DATA:
↓
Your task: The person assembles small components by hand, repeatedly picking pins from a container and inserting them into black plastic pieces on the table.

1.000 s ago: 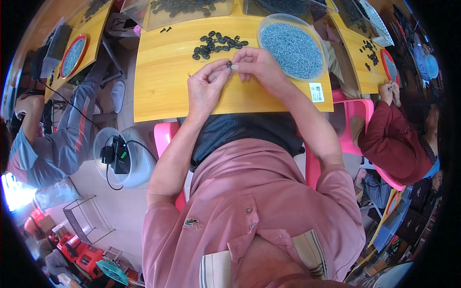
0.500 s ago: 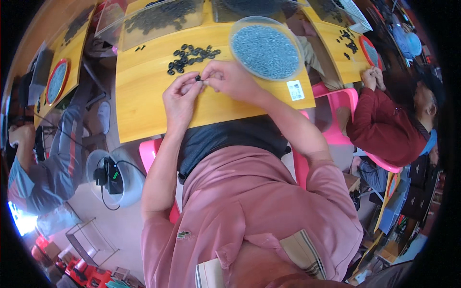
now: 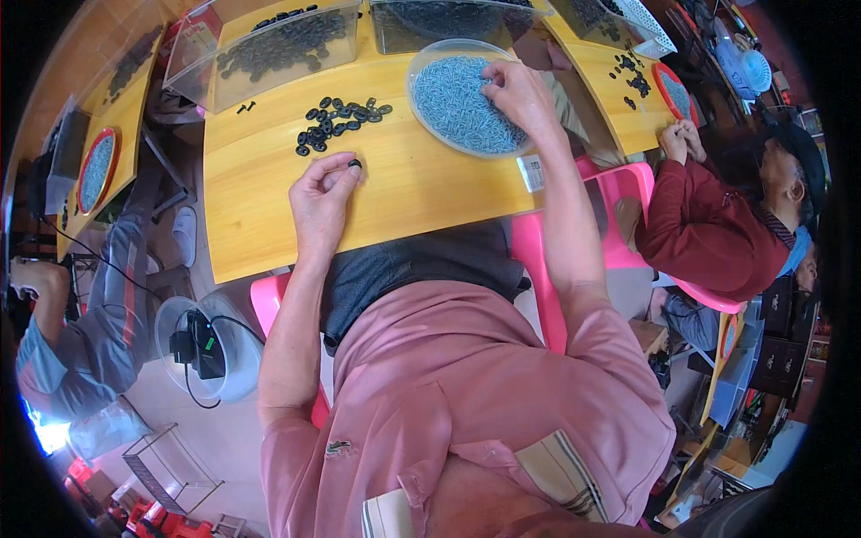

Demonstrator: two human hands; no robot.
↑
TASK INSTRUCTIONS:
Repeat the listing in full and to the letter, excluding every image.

WRITTEN ANSWER:
Your task: The person assembles small components by hand, repeatedly picking pins from a container and inserting them into black plastic pieces on the table.

1.000 s ago: 
0.500 s ago: 
now: 

Demonstrator: two human hands; no robot.

The exercise was worked through completely.